Spain's supreme court has sentenced former transport minister José Luis Ábalos to 24 years in prison for taking bribes on public contracts for sanitary equipment, including face masks, during the Covid-19 pandemic. His aide, Koldo García, received a 19-year sentence. The case is considered particularly damaging for Prime Minister Pedro Sánchez, as Ábalos was a trusted right-hand man for many years.
The court found Ábalos and García guilty of being part of a criminal organisation, bribery, misuse of public funds, money laundering, and influence peddling. The judges stated that the seriousness of the charges 'derives from the fact that they erode the fundamentals of a democratic state and distort the purpose of public power into an instrument at the service of individual interests'. Both men have been in preventive custody since November and heard the sentencing via video-conference from a Madrid prison.

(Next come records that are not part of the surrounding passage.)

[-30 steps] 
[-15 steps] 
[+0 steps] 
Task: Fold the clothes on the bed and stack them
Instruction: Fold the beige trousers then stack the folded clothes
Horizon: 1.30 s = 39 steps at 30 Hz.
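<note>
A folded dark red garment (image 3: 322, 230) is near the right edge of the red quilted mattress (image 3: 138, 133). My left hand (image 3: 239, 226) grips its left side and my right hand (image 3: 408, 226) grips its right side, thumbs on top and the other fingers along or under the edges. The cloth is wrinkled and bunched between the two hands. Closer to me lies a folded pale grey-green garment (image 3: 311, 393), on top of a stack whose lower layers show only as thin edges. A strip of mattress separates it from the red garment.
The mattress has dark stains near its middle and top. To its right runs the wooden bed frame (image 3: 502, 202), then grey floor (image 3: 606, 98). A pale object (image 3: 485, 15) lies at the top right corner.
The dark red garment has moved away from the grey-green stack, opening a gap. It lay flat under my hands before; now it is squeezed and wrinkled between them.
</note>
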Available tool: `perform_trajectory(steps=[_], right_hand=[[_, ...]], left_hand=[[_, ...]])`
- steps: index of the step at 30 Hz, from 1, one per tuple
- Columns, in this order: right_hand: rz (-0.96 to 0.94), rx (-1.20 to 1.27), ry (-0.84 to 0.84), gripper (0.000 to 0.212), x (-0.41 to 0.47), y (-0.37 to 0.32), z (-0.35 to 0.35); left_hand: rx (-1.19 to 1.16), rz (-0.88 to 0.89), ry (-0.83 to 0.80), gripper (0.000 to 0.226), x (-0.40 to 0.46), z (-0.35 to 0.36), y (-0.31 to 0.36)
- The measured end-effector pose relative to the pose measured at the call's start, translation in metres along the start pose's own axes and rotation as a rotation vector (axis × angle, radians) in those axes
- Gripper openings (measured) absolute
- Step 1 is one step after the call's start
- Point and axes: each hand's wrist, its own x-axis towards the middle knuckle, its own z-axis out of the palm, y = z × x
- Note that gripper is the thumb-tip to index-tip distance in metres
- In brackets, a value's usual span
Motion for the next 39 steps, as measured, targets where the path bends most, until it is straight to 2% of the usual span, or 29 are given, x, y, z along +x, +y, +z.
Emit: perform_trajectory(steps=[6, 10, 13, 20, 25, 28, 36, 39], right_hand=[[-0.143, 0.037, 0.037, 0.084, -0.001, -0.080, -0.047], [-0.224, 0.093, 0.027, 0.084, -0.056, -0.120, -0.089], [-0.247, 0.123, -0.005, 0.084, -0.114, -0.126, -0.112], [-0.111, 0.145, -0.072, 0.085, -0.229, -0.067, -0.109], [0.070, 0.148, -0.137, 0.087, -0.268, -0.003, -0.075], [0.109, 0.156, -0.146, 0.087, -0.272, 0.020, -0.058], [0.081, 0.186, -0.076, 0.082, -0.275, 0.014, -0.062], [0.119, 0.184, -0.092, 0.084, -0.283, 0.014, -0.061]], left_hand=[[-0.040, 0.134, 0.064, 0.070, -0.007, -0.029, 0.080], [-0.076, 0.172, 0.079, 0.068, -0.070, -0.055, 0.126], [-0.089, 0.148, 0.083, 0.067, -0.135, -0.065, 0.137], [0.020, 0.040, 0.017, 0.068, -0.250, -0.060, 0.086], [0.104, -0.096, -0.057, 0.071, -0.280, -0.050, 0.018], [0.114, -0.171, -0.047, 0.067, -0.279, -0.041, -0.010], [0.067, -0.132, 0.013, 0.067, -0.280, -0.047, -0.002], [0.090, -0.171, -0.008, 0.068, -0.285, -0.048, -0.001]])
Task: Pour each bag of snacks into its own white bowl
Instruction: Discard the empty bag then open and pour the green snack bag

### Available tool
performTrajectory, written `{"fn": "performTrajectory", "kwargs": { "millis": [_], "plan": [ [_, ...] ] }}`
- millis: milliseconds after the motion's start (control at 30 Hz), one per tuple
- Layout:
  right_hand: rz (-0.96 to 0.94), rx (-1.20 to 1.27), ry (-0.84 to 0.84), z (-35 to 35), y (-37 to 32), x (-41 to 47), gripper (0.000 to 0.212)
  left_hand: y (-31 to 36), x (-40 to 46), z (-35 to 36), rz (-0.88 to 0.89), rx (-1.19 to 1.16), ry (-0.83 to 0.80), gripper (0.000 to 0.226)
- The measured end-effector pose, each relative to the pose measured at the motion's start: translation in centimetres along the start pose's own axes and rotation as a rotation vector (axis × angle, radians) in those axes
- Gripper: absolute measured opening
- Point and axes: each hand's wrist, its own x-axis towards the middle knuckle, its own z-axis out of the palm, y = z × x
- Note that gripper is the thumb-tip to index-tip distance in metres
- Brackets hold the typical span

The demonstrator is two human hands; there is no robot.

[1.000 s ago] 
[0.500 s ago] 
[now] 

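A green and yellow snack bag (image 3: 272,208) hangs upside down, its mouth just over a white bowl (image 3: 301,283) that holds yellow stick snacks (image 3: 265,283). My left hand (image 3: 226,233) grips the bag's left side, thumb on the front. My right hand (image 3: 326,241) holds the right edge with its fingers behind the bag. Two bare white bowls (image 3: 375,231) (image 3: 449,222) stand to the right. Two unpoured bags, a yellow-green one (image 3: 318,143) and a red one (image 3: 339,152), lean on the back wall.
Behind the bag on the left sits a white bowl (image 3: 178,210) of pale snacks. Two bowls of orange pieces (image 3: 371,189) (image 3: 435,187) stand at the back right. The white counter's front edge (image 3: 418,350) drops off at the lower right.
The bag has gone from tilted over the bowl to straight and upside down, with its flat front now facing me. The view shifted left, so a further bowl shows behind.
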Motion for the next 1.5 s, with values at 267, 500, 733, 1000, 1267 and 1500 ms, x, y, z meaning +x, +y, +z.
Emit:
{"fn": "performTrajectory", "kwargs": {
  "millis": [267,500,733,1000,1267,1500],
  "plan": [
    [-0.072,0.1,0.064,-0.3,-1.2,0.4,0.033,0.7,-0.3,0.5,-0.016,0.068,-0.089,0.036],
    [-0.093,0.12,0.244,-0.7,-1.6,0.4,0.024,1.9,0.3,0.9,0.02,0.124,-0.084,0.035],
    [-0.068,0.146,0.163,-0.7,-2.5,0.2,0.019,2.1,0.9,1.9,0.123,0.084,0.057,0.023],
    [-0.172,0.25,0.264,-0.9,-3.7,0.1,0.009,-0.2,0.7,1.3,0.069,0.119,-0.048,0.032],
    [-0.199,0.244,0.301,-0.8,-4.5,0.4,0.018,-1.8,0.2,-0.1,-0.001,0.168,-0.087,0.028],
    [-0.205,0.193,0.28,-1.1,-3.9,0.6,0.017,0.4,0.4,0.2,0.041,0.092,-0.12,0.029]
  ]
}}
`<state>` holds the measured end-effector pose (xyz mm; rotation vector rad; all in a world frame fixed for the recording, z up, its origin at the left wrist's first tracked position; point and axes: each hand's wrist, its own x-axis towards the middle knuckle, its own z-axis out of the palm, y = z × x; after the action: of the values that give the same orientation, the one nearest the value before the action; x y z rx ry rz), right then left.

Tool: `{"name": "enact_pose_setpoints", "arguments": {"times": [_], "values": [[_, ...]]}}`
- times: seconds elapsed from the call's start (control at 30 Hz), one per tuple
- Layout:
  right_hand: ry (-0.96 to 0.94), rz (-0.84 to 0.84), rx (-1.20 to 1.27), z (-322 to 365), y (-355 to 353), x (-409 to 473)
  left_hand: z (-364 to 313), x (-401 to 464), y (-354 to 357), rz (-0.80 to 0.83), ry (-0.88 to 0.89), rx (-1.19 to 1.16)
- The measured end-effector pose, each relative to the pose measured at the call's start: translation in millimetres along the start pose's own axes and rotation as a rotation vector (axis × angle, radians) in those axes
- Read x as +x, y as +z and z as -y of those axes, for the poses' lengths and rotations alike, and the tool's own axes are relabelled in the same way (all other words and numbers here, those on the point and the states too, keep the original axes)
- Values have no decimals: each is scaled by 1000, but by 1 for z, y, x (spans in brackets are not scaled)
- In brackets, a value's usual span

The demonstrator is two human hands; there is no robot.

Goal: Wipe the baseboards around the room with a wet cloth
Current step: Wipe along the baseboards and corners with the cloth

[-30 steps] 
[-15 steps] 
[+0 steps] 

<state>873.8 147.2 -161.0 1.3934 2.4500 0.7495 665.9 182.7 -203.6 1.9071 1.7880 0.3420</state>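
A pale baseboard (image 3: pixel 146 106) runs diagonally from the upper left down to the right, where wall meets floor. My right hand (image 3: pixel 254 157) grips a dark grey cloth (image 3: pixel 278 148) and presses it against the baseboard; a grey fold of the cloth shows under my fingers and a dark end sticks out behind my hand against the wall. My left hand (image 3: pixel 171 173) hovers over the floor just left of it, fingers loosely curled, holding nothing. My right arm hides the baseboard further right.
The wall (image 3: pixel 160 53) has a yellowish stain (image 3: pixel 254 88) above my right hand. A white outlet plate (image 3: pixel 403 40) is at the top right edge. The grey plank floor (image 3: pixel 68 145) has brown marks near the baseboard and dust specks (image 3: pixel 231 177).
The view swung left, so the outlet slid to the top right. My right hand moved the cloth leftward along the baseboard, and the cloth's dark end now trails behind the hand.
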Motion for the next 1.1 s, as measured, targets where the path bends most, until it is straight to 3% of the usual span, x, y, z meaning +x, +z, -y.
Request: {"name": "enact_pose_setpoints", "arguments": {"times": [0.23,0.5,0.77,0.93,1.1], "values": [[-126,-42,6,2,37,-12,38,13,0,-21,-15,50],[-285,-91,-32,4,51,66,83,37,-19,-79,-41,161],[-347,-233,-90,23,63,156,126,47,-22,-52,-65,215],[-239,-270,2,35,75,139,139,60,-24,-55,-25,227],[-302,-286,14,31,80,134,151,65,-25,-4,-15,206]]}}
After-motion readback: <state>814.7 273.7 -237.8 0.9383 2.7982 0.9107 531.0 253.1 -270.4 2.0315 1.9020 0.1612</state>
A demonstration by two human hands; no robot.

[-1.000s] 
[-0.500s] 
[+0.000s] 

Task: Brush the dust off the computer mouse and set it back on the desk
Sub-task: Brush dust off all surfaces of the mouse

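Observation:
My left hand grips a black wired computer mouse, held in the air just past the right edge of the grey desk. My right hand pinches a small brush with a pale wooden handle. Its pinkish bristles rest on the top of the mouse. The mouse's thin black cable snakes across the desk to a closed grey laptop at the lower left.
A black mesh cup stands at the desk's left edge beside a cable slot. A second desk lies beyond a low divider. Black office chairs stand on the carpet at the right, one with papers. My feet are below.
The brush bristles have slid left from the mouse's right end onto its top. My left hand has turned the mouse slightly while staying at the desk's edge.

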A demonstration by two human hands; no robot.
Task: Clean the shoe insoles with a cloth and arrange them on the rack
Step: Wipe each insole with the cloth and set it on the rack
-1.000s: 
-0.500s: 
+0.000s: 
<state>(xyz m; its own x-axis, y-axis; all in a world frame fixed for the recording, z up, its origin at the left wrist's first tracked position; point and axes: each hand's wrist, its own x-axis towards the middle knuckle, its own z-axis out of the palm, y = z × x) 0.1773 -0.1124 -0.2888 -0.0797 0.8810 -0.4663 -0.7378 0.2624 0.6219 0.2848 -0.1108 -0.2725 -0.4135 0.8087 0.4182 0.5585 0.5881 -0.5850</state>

The sentencing comes amid a series of scandals enveloping Sánchez's government. Two days earlier, a separate court ruled that Sánchez's wife, Begoña Gómez, who faces corruption and influence-peddling charges, is a flight risk and must surrender her passport. The judge, Juan Carlos Peinado, suggested that members of her security detail might help her escape, leading Spain's judicial watchdog to take disciplinary action against him for impugning the integrity of public servants.
Additionally, Sánchez's brother, David, is on trial over allegations of receiving a bespoke job from a Socialist-led council. Both Gómez and David Sánchez deny any wrongdoing, and the prime minister has described these cases as part of a harassment campaign. The rightwing pressure group Manos Limpias brought the cases against both Gómez and David Sánchez, raising concerns about 'lawfare' in Spain, where courts must consider cases from private organisations regardless of their merit.
Ábalos is the fifth government minister to be jailed since Spain's transition to democracy in 1978. Businessman Víctor de Aldama, linked to the scandal, was sentenced to four and a half years but his sentence was suspended due to cooperation, and he will not have to repay the €3.7m (£3.2m) he received in commissions.